Hackers attacking you can be a profoundly damaging event. Like any traumatic life event, hacking can have far-reach and long-lasting psychological effects. Victims often don’t realize the mental strain an attack can have, aside from the financial or social harm done. In general, people don’t understand the psychological cost of hacking.

The Damage of Hacking

Hacking is the act of accessing a system without permission. No matter the method hackers use, they can psychologically affect the victim. Even family members hack each other, with occasionally disastrous consequences.

You may not think you could do psychological damage to a loved one by logging into their emails, but it’s an invasion of privacy. Even when the hacker is someone you know, victims can feel anxiety, depression, and stress.

In the cases of strangers or large-scale hacking group attacks, the damage can worsen.

A Lack of Help or Interest

The Psychological Effects of Hacking
Victim support centers list a variety of emotional trauma you can suffer as a hacker’s victim. | Source: Victim Support UK

One of the most psychologically damaging parts of a hacker attack can be the response from other people. In particular, the police don’t always treat hacking with the seriousness it deserves. In one example, of 52 hacking cases, only 4 received criminal convictions.
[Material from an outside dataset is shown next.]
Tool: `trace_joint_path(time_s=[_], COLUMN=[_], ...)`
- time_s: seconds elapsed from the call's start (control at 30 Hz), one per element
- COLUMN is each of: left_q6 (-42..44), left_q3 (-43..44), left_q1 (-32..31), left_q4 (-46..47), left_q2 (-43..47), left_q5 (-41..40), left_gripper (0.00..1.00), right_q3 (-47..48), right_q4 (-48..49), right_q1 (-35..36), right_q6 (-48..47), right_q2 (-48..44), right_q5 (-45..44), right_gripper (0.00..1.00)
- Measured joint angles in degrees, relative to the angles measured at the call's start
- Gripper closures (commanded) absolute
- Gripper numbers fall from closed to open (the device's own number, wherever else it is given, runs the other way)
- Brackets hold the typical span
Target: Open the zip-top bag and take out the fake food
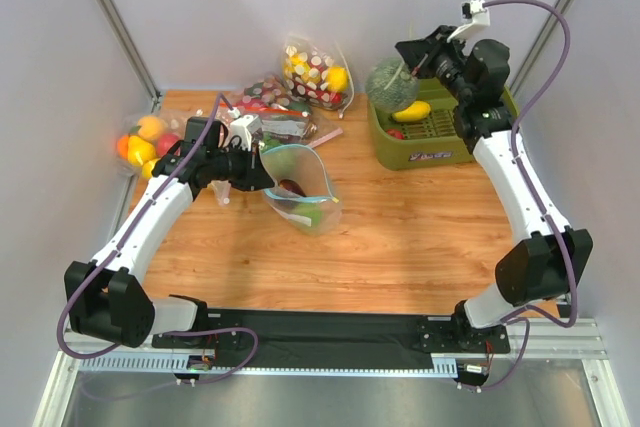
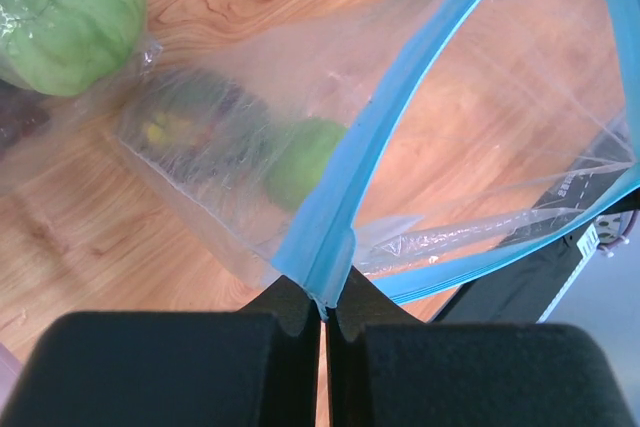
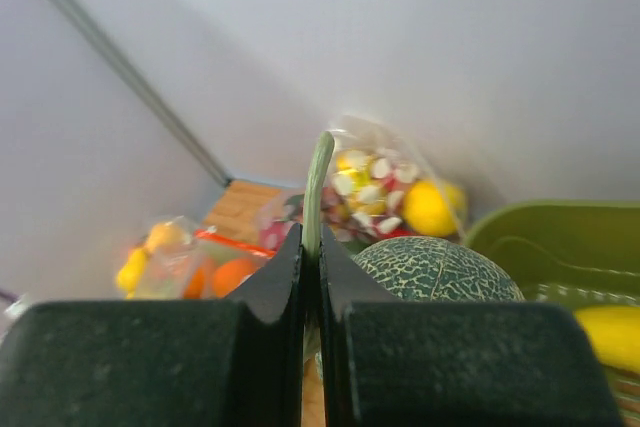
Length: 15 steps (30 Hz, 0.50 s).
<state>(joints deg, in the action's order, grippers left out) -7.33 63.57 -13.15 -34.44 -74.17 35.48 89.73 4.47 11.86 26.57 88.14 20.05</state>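
The clear zip-top bag [image 1: 300,197] lies open on the wooden table, its teal-blue strip [image 2: 400,117] spread into a loop. My left gripper [image 1: 260,169] is shut on one end of that strip [image 2: 325,292]. Inside the bag are a green ball [image 2: 305,162], a dark piece [image 2: 200,112] and something red [image 1: 290,187]. My right gripper [image 1: 412,62] is shut on the pale green stem [image 3: 318,177] of a grey-green netted toy melon [image 1: 390,85], holding it above the left end of a green basket [image 1: 440,152]. The melon also shows in the right wrist view [image 3: 435,269].
The basket holds a yellow piece [image 1: 412,110] and a red one [image 1: 397,133]. A polka-dot bag [image 1: 315,72], a bag with a pink-red zipper [image 1: 270,107] and a bag of orange and yellow fruits [image 1: 145,142] lie at the back left. A black mat [image 1: 300,332] runs along the near edge.
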Motion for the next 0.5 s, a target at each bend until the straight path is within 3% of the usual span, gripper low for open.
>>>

The authorities often aren’t interested in more minor hacking cases, despite the clear damage even a relatively small attack can do to a person. According to Mieke Eoyang of the Third Way Cyber Enforcement Initiative, police only prosecute three in every 100,000 cybercrime. There’s a strange lack of support for hacking victims. The system for dealing with hacking victims can often be as traumatizing as the attack itself.

With so much crime going on and so little support, you must keep yourself secure. Use our comprehensive security audit to make sure you’re secure.

Anxiety, Depression, and PTSD

In the worst cases, hacking attacks can cause the victims to suffer from extreme anxiety, depression, and PTSD. There are examples of people losing their jobs, marriages, and even taking their own lives after being hacked.

One of the biggest contributing factors to victims’ distress is the feeling of hackers violating them. Some victims have even described the feeling as similar to a sexual attack. Nearly 70% of victims are unwilling to trust those around them, impacting their relationships heavily.

Even famous victims cannot avoid the psychological fallout of cyberattacks. After the celebrity phone-hacking scandal, victims and their families suffered from long-term paranoia and distress.

When Hacking Does Physical Harm

Hacking doesn’t only affect the victim’s psychology, and there can be actual physical repercussions as well.

Victims have reported hacking affected their sleep and made them more prone to anxiety attacks. Over half of the victims reported physical pain, such as headaches and migraines, due to hackers breaching personal data.

Even on the scale of corporate cyberattacks, hackers have been able to cause physical harm. Patients in a hospital in 2011 were harmed by a hacker who gained remote control of air and heat systems, not affecting the environment but putting medicines at risk.

The Real Psychological Cost of Hacking

Psychological Cost of Hacking - Malware Growth
The number of hacking tools, such as installed malware, is growing yearly. | Source: PurpleSec

The number of cyberattacks is growing each year. With so many daily attacks and new victims, authorities must treat victims more seriously.

Cybercrime can have as much of an impact on the victim’s life as physical assault. If you’ve been the victim of a hacker, you should seek professional mental health advice for the after-effects. Organizations like Victim Support UK offer help and support to cybercrime victims, including hotlines to manage anxiety and paranoia.

The seriousness of modern cybercrime is starting to get noticed by authorities. Governments worldwide are introducing new legislation to help tackle the rise in cybercrime, and authorities are learning to treat these events as serious crimes.

As the world learns to take cybercrime more seriously, hacking’s psychological cost is becoming more well-known. Hopefully, the future holds more help, support, and understanding for victims of hacking.